Charles Mathews’ House, Highgate.

In Crosby’s ‘Notes’ mention is made of the varying and interesting windings of the Fleet River in its course from Hampstead to the Thames. Even in his ‘Additional Notes’ (1845) he speaks of the silver Fleet meandering through and irrigating those charming meadows which reach on either side of Kentish Town to the sister hills of Hampstead and Highgate.

It was only a little later than this date that I first knew these meadows, and the dried channel of the winding stream he speaks of, the course of which might be traced by the decaying alders and old willows that fringed it through Gospel Oak fields, at the end of which it had subsided in a ditch.

It had remained navigable as far as Holborn Bridge till Henry VII.’s time, from which period the less we say of its city life the better. It had been dredged and scoured to no purpose, but after the Great Fire, much of the débris being thrown into it, it became, in Charles II.’s reign, an abomination. In Anne’s time, Gay gives us a sufficiently disagreeable description of the desecrated river, and Pope, in the ‘Dunciad,’ asserts it

‘The king of dykes, than whom no sluice of mud

With deeper sable blots the silver flood.’

It was the Creek that in modern times was called Fleet Ditch. It had its entrance immediately below Bridewell, Blackfriars being to the east of it, and reached as far as Holborn Bridge, at the foot of Holborn Hill. Here it received the little river Fleet, Turnmill Brook, and the rivulet known as the Old Bourne. The latter rose at Holborn Bars (removed[230] not many years ago), and gave its name to Holborn. It lost itself, as has been said, in the Fleet at Holborn Bridge.

In 1737 Fleet Ditch was covered over, and the space gained was occupied by Fleet Market. Nearly a hundred years later (1829) this was removed, and Farringdon Street now occupies its site.

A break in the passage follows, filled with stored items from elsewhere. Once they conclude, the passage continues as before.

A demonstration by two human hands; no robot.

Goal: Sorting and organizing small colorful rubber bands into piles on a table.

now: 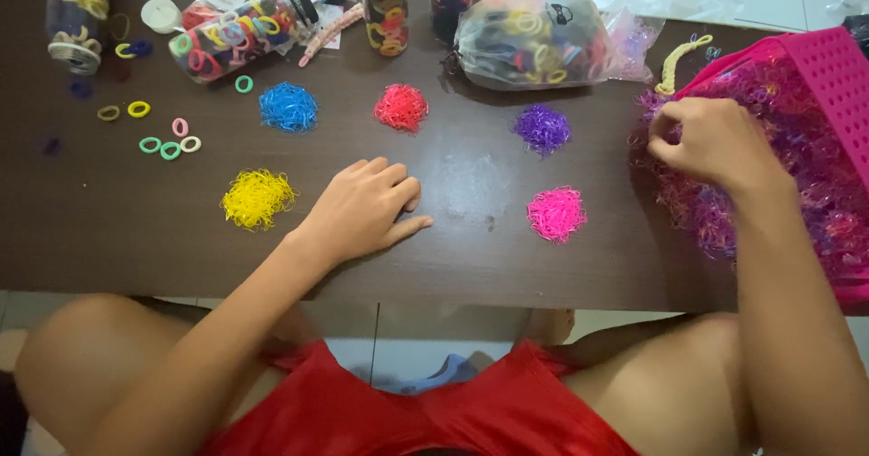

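Red shorts (425,415) nearest. Left hand (367,210) flat on dark desk (471,185), fingers loosely curled, holding nothing, between yellow band pile (257,197) and pink band pile (556,213). Right hand (711,141) pinched shut in mixed tiny bands (815,175) spilling from pink basket (837,67); what it holds is unclear.

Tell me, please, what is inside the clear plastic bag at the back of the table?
The clear plastic bag holds a jumble of small elastic hair rings, mostly dark ones with some yellow and pink showing through. Those deeper in the pile are covered, so their colours cannot be seen.
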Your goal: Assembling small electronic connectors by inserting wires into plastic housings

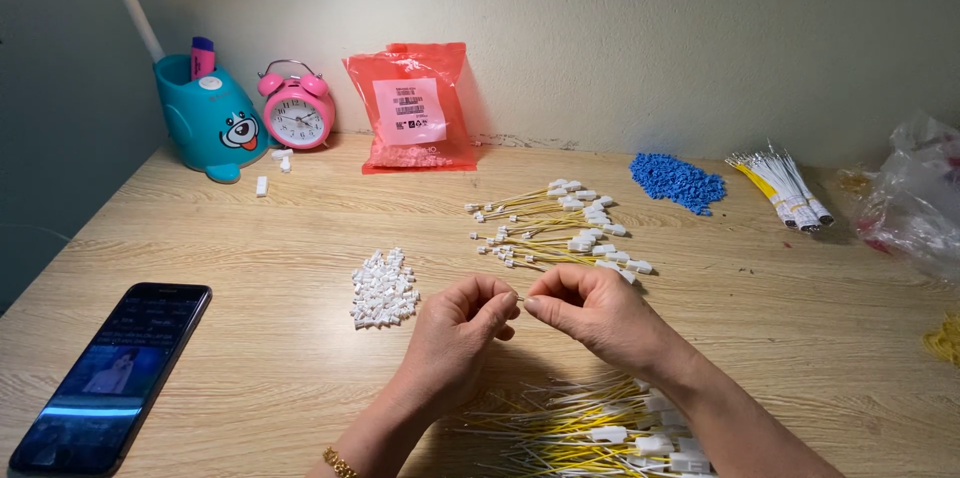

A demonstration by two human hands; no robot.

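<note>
My left hand (458,333) and my right hand (590,310) meet fingertip to fingertip above the wooden table (250,268). Both pinch something very small between thumb and forefinger; a thin wire tip shows between them, too small to tell more. A heap of small white plastic connectors (383,289) lies just left of my left hand. Beyond my hands lies a spread of yellow and white wires with white connectors (560,228). A second pile of such wires (590,428) lies under my wrists at the near edge.
A smartphone (110,373) with a lit screen lies at the near left. At the back stand a teal dog-shaped holder (208,118), a pink alarm clock (296,110) and a red plastic bag (412,108). Blue beads (677,181), bundled wires (785,188) and a clear bag (915,198) lie right.
</note>
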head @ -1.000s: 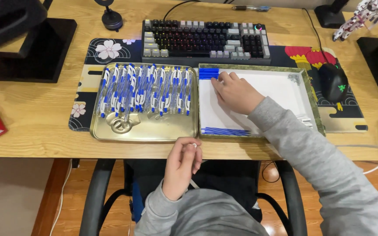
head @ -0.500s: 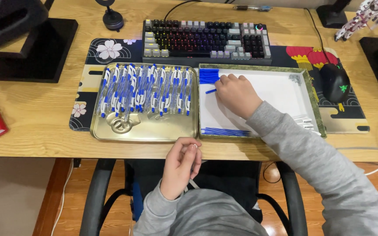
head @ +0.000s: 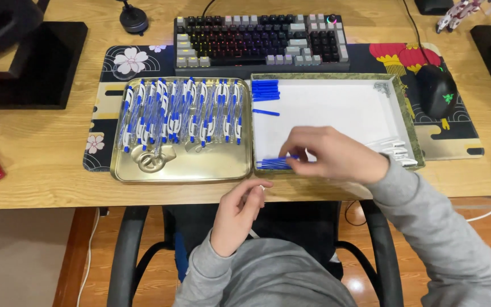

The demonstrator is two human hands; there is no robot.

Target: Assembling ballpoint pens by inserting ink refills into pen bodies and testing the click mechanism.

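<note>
In the white-lined tray (head: 370,91), near its front edge, right hand (head: 328,154) pinching at the blue refills (head: 275,163) bundled there. Below the desk edge, left hand (head: 240,213) loosely curled, perhaps holding something small, too hidden to tell. Beside, gold tray (head: 183,167) of pens (head: 180,111).

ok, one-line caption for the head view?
Right hand reaches the blue pen refills in the white tray; left hand waits below the desk edge.
</note>
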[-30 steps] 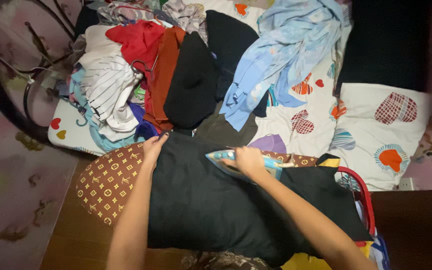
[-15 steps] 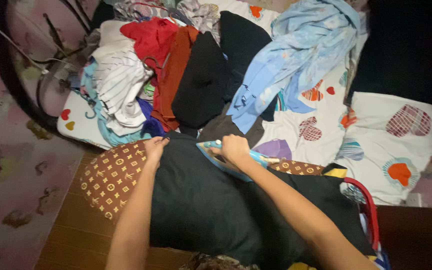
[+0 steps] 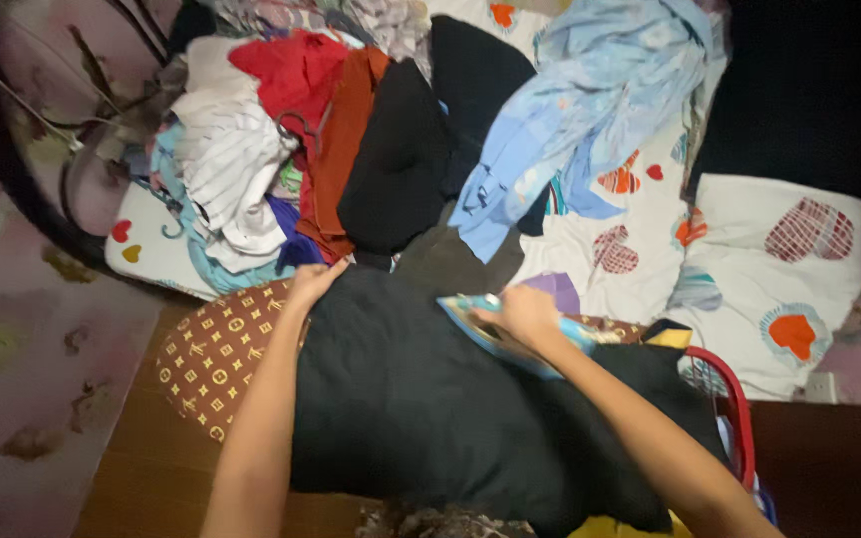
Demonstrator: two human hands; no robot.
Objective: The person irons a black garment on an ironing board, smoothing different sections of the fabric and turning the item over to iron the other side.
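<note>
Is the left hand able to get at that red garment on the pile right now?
Probably yes. The left hand rests at the black cloth's far edge, and the red garment lies uncovered on the pile beyond, with nothing between.

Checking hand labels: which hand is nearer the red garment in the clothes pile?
Left. The left hand presses the black cloth's far edge, just below the red garment. The right hand grips the blue iron, farther right.

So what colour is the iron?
Light blue; the iron shows in the head view, under the right hand on the black garment.
</note>
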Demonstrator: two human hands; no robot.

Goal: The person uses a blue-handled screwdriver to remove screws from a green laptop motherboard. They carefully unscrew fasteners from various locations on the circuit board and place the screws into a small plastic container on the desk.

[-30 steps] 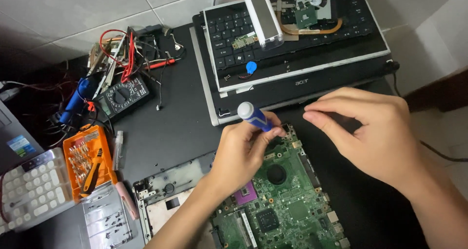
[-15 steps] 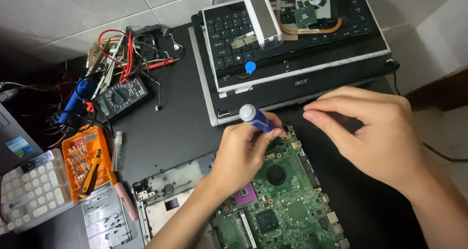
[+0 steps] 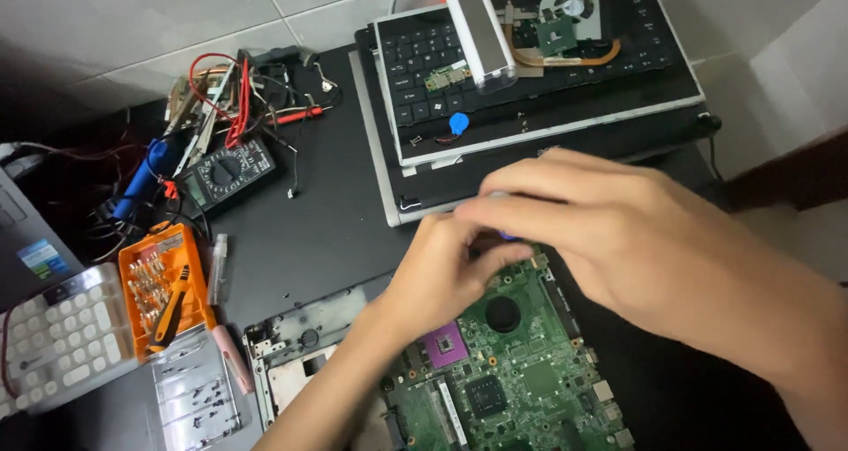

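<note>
Here both the left hand and right hand pinch a blue-handled screwdriver above the motherboard edge.

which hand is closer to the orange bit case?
Left. The left hand sits over the green board's top edge, right of the orange bit case. The right hand is farther right, beyond the left.

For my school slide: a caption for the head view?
Two hands meet over a green circuit board beside a multimeter.
</note>
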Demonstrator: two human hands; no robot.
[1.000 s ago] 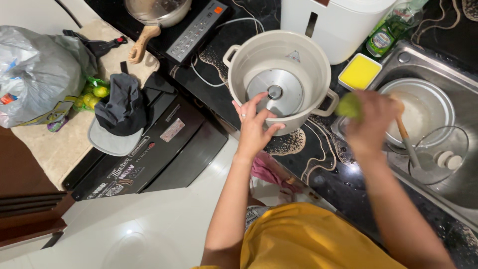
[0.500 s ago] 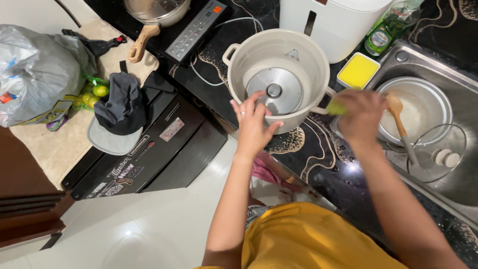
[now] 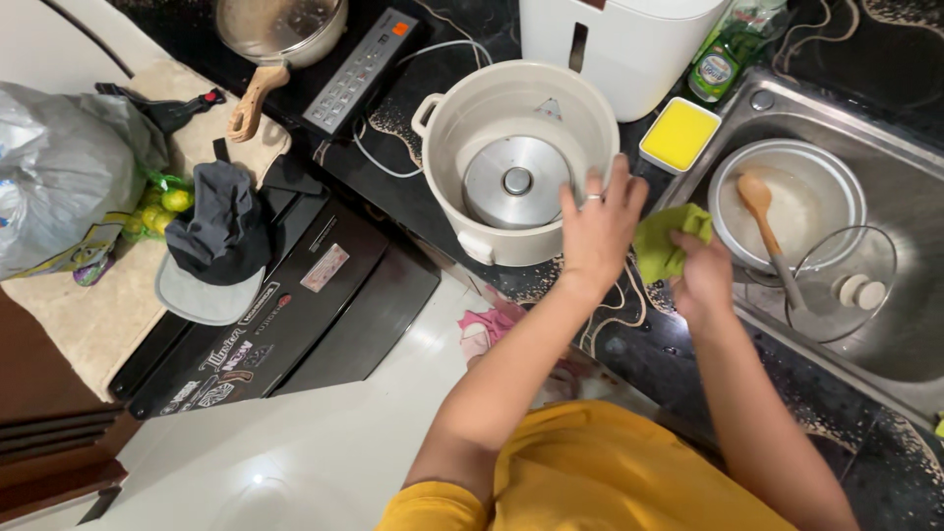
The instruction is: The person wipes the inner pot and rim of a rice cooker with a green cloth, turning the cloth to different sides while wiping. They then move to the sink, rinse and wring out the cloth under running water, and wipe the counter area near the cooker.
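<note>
Head view: left hand (image 3: 598, 228) flat on the near right rim of the white cooker pot (image 3: 516, 157), fingers (image 3: 590, 187) spread apart, gripping nothing. Right hand (image 3: 703, 275) just beside it, fingers clamped on a green cloth (image 3: 664, 241), which sits against the pot's right side above the dark desk (image 3: 639, 344). Sink (image 3: 885, 354) to the right holds a bowl (image 3: 816, 197) with a wooden spoon (image 3: 762, 211). Yellow sponge (image 3: 680, 134) behind the cloth.

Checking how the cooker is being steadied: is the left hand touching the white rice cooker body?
Touching. In the head view the left hand lies on the rim of the white cooker body, fingers over the edge.
</note>
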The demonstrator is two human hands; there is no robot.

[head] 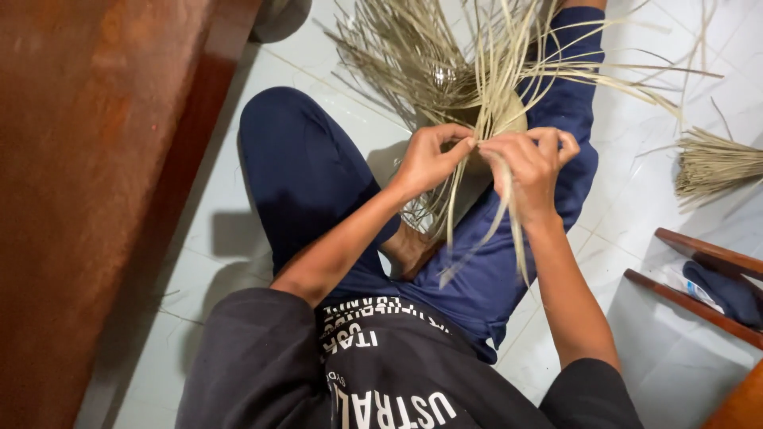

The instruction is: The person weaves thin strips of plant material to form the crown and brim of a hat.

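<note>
Head view is looking down on a person sitting on a white tiled floor (238,230). At nine o'clock, a reddish-brown wooden panel (87,183) is filling the frame's edge. Next to it, the person's bent leg in dark blue trousers (306,171) is resting on the tiles. Near centre, the left hand (429,159) is pinching pale dry straw strands (477,79) between thumb and fingers, fingers curled closed on them. Just beside it, touching at the fingertips, the right hand (528,163) is gripping the same strands, with several long ends hanging down past the wrist toward six o'clock. The strands are fanning outward toward twelve o'clock from a partly woven piece sitting over the outstretched leg; the woven part is largely hidden behind the hands, so its shape cannot be told with certainty. At three o'clock, well apart from the hands, a separate straw bundle (715,163) is lying on the floor. At four o'clock, wooden rails (691,274) are crossing the corner, with a dark blue cloth (727,294) lying between them.
</note>
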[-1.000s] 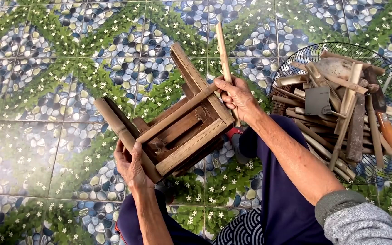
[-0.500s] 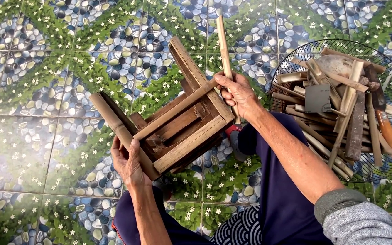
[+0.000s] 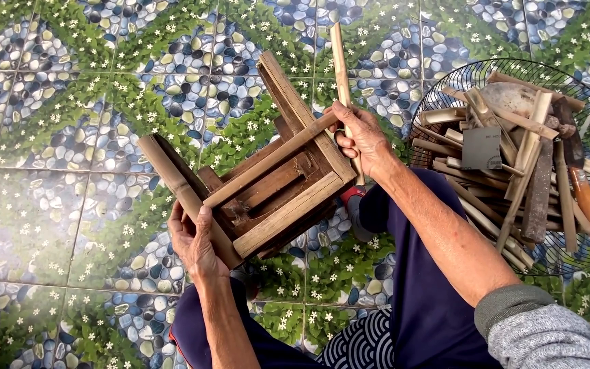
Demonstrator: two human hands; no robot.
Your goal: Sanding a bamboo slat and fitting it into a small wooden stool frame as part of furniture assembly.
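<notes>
A small stool-like frame of brown bamboo pieces [image 3: 268, 181] lies tilted over my lap, legs pointing away. My left hand [image 3: 194, 242] grips its near-left leg from below. My right hand [image 3: 358, 137] holds a long thin bamboo stick [image 3: 341, 68] that points up and away, and the same hand rests against the frame's right corner and crossbar. My dark blue trousers [image 3: 418, 301] and grey sleeve [image 3: 541, 335] fill the lower right.
A round black wire basket [image 3: 445, 92] at the right holds several bamboo strips, a grey square sheet [image 3: 481, 148], a dark long block [image 3: 536, 191] and an orange-handled tool [image 3: 585, 198]. The floor [image 3: 49, 205] is tiled with a pebble-and-flower pattern.
The frame and both hands have barely shifted, only a slight tilt and a small camera move. Both grips are unchanged.
</notes>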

Upon the right, going towards Holborn, stood the Fleet prison for debtors, founded in the first year of Richard I. I remember its removal in 1845, and, long before I ever saw it, hearing my mother tell of the sad feelings with which she had often passed it in her youth, by reason of the melancholy implorations of certain of the prisoners, wretched-looking beings, who let down bags from the windows, and cried to the passers-by: ‘Please remember the poor debtors!’ One penny loaf per day was the gaol allowance, and those who had not friends to supply them with food to supplement this dole literally starved to death.

This was the scene of the Fleet marriages. Pennant tells how in his youth he had often been tempted by the question ‘Sir, will you please to walk in and be married?’ and he tells us that a painted sign of a male and female, hands conjoined, with the inscription ‘Marriages performed here,’ was hung on the walls of the building. A dirty fellow invited you in, and the parson, a squalid, profligate figure, ‘clad in a tattered plaid nightgown, with a fiery face,’ stood just within, ‘ready to couple you for a dram of gin or roll of tobacco.’ This state of things was not put an end to till 1753.